PROBLEM
From the listing below, copy out every line where the word "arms" appears.

SUPPLIED MATERIAL

━━━━━━━━━━

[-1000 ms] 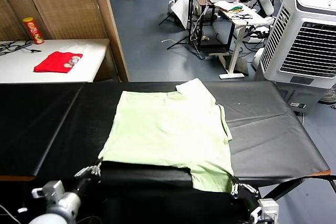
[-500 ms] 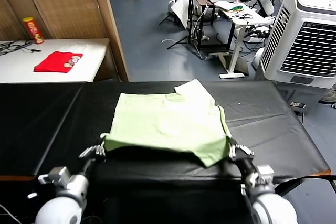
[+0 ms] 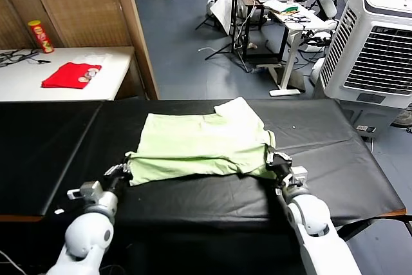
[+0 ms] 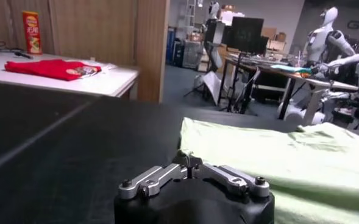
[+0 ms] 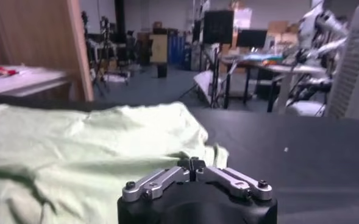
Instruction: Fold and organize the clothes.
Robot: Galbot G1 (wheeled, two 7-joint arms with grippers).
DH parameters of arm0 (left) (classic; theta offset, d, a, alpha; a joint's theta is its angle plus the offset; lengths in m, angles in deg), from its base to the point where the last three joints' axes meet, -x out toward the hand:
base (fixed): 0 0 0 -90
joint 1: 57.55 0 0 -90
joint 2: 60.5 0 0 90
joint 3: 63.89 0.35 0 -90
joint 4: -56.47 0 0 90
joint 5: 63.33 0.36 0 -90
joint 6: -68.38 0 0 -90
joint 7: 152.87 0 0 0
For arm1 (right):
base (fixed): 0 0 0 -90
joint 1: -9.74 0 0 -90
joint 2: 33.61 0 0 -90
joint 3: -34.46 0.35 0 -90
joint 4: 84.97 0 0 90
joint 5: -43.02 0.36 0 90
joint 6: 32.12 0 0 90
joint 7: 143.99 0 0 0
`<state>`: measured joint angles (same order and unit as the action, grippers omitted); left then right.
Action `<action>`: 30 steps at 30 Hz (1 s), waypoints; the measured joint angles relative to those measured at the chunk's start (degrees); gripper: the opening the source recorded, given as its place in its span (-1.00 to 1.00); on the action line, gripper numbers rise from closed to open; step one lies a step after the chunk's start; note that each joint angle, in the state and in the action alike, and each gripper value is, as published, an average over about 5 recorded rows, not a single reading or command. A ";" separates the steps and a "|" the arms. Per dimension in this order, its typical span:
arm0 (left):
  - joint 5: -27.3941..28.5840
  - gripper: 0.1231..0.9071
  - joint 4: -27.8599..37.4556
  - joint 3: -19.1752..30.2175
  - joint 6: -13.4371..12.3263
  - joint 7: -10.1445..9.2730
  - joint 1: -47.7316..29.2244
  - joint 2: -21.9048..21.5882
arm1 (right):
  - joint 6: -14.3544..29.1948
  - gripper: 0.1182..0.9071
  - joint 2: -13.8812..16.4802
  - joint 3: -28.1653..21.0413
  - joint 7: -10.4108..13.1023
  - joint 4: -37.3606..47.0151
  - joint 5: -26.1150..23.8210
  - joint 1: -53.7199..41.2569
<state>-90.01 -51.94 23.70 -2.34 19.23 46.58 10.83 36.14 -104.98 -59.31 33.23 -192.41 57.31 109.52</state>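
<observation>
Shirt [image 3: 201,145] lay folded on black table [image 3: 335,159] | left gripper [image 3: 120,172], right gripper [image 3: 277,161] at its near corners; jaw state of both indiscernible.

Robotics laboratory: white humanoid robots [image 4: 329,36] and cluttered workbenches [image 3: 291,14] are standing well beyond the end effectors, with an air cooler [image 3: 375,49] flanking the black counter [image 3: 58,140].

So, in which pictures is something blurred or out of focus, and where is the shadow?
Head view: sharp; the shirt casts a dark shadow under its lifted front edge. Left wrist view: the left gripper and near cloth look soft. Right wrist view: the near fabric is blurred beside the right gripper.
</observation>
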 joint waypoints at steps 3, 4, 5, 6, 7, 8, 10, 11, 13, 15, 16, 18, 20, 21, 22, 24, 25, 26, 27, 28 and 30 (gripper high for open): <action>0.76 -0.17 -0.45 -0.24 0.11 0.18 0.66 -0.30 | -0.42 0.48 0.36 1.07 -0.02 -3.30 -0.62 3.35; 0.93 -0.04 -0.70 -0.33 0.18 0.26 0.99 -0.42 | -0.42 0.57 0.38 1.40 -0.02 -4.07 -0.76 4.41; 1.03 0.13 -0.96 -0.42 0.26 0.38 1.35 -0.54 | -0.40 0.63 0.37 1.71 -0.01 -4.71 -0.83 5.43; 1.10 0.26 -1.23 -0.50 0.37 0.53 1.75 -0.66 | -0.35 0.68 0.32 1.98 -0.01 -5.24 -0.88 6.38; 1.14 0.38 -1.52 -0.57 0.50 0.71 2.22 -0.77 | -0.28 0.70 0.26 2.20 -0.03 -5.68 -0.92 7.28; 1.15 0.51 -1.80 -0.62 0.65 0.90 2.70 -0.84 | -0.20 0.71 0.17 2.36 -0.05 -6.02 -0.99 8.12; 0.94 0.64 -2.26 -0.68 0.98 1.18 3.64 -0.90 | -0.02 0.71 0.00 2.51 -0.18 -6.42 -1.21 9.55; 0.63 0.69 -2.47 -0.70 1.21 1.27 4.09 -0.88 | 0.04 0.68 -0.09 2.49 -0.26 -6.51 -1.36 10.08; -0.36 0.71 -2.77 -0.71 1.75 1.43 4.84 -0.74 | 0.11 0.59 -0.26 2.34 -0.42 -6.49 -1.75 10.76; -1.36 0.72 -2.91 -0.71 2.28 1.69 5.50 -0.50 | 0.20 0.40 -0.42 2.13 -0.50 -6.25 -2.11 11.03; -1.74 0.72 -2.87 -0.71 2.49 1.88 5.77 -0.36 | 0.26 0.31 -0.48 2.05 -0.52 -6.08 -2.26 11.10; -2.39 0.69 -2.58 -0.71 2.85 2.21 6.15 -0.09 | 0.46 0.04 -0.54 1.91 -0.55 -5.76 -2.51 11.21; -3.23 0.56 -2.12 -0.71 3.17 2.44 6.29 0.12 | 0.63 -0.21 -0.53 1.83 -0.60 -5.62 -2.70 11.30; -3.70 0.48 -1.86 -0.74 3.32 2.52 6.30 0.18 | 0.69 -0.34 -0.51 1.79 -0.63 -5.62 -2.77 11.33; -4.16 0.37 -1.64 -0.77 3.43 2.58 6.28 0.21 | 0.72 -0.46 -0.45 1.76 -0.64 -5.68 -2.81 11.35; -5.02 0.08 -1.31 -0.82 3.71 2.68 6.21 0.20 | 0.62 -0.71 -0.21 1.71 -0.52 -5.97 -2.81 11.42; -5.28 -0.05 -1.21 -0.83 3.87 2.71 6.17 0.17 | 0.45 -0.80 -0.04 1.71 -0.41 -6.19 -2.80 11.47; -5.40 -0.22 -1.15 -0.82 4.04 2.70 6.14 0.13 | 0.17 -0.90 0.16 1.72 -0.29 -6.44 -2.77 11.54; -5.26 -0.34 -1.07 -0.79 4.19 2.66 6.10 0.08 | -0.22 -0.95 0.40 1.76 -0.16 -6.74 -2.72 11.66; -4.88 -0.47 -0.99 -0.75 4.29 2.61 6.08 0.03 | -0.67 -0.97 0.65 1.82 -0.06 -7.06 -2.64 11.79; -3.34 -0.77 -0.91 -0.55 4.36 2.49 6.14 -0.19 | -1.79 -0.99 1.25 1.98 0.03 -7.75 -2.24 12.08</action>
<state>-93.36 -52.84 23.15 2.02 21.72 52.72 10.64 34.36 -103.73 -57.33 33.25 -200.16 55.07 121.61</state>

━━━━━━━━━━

OUTPUT FOR THIS TASK
Robot: Galbot G1 (wheeled, two 7-joint arms with grippers).
Action `<action>`: 30 steps at 30 Hz (1 s), waypoints; the measured joint angles relative to those measured at the chunk's start (degrees); gripper: the opening the source recorded, given as its place in its span (-1.00 to 1.00); on the action line, gripper numbers rise from closed to open; step one lies a step after the chunk's start; note that each joint angle, in the state and in the action alike, and each gripper value is, as published, an average over about 5 recorded rows, not a single reading or command. A ";" separates the steps and a "|" the arms. Per dimension in this order, its typical span:

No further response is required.